#### Your objective
From first line to last, transcribe the listing exactly and skip any image.

#### Dataset excerpt
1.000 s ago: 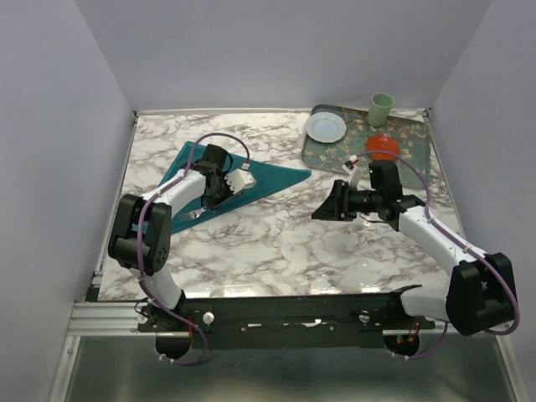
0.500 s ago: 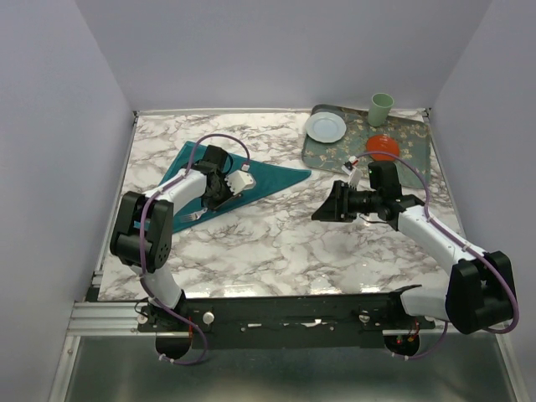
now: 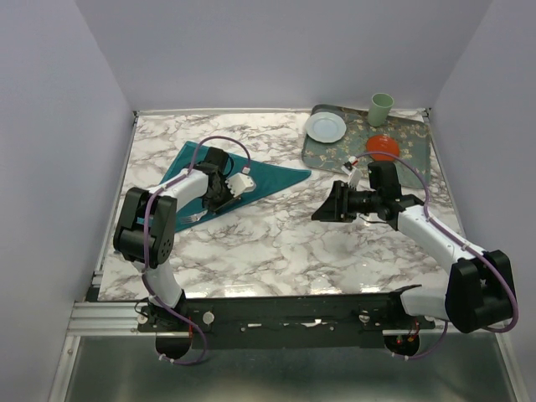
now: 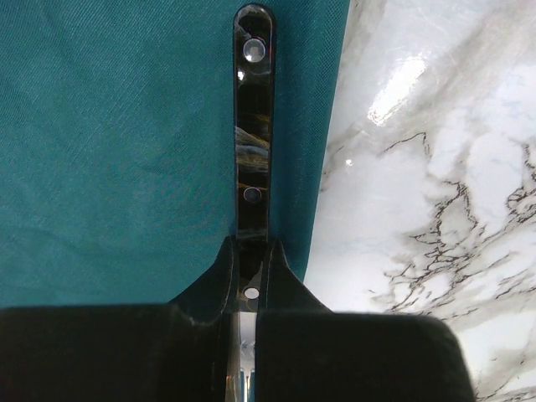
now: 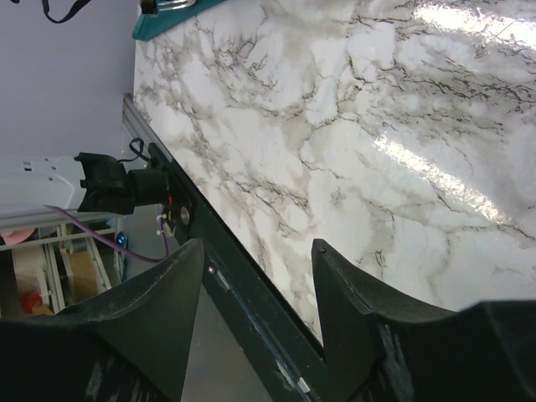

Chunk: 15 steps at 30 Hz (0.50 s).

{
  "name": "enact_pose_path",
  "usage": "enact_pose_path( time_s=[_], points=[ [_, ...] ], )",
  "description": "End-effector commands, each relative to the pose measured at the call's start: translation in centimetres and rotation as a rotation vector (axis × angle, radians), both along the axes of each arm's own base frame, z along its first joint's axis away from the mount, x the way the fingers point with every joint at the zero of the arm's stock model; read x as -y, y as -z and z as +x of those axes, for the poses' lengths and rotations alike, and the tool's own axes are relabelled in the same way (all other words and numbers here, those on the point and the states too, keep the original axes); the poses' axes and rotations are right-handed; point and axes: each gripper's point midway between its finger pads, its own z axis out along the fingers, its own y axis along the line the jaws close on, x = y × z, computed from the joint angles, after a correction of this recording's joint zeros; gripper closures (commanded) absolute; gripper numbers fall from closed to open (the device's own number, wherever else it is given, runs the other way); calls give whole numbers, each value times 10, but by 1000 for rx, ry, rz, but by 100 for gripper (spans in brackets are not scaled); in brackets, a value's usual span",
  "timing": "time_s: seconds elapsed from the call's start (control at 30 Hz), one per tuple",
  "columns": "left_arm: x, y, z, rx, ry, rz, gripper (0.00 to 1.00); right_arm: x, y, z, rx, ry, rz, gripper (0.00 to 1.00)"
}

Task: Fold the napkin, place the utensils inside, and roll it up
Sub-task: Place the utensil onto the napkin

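from above, we see the napkin (image 3: 272, 177) lying as a folded triangle on the left half of the marble table (image 3: 276, 243). what looks like a fork (image 3: 193, 217) rests on its near corner, though it is too small to be sure. the left gripper (image 3: 219, 194) hangs over the cloth; the right gripper (image 3: 324, 205) hovers mid-table, well apart. the tray (image 3: 410, 134) with plate (image 3: 325, 126), cup (image 3: 381, 109) and red bowl (image 3: 382, 146) sits at the far right, out of the way.

the left wrist view shows the fingers pinched narrow on a dark-handled utensil (image 4: 254, 126) laid along the napkin's edge. we judge it stiff, light and slick, best gripped at the handle. the cloth looks soft and limp, best lifted by a corner.

the right wrist view shows its fingers spread wide, holding nothing, above bare marble near the front rail (image 5: 251, 318).
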Motion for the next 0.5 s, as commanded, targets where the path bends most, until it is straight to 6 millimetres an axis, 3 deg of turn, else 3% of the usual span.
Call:
enact_pose_path(
  time_s=[0.0,0.47],
  points=[
    [-9,1,5,13,-13,14,100,-2,-5,0,6,-25,10,37],
    [-8,4,6,13,-16,13,80,-2,-4,-1,0,-29,13,38]
  ],
)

#### Reply
1.000 s ago: 
0.500 s ago: 
now: 
now: 
now: 

Chunk: 15 steps at 30 Hz (0.50 s).

{
  "name": "enact_pose_path",
  "usage": "enact_pose_path( time_s=[_], points=[ [_, ...] ], )",
  "description": "End-effector commands, each relative to the pose measured at the call's start: translation in centimetres and rotation as a rotation vector (axis × angle, radians), both along the axes of each arm's own base frame, z along its first joint's axis away from the mount, x the way the fingers point with every joint at the zero of the arm's stock model; read x as -y, y as -z and z as +x of those axes, for the poses' lengths and rotations alike, and the tool's own axes are relabelled in the same way (all other words and numbers here, those on the point and the states too, keep the original axes); the poses' axes and rotations are right-handed; point and axes: each gripper's point midway between its finger pads, its own z axis out along the fingers, its own y axis along the line the jaws close on, x = y × z, computed from the joint angles, after a correction of this recording's joint zeros; gripper closures (commanded) absolute; gripper numbers fall from closed to open (the device's own number, wherever else it is given, runs the other way); calls give whole numbers, each value times 10, but by 1000 for rx, ry, rz, but by 100 for gripper (spans in brackets are not scaled); in brackets, a value's usual span",
  "timing": "time_s: seconds elapsed from the call's start (control at 30 Hz), one per tuple",
  "columns": "left_arm: x, y, z, rx, ry, rz, gripper (0.00 to 1.00); right_arm: x, y, z, rx, ry, rz, gripper (0.00 to 1.00)"
}

Task: Fold the napkin, place the utensils inside, and roll it up
Sub-task: Place the utensil onto the napkin

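from above, we see the napkin (image 3: 272, 177) lying as a folded triangle on the left half of the marble table (image 3: 276, 243). what looks like a fork (image 3: 193, 217) rests on its near corner, though it is too small to be sure. the left gripper (image 3: 219, 194) hangs over the cloth; the right gripper (image 3: 324, 205) hovers mid-table, well apart. the tray (image 3: 410, 134) with plate (image 3: 325, 126), cup (image 3: 381, 109) and red bowl (image 3: 382, 146) sits at the far right, out of the way.

the left wrist view shows the fingers pinched narrow on a dark-handled utensil (image 4: 254, 126) laid along the napkin's edge. we judge it stiff, light and slick, best gripped at the handle. the cloth looks soft and limp, best lifted by a corner.

the right wrist view shows its fingers spread wide, holding nothing, above bare marble near the front rail (image 5: 251, 318).
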Motion for the next 0.5 s, as commanded, targets where the path bends most, until it is straight to 6 millimetres an axis, 3 deg of turn, else 3% of the usual span.
Call:
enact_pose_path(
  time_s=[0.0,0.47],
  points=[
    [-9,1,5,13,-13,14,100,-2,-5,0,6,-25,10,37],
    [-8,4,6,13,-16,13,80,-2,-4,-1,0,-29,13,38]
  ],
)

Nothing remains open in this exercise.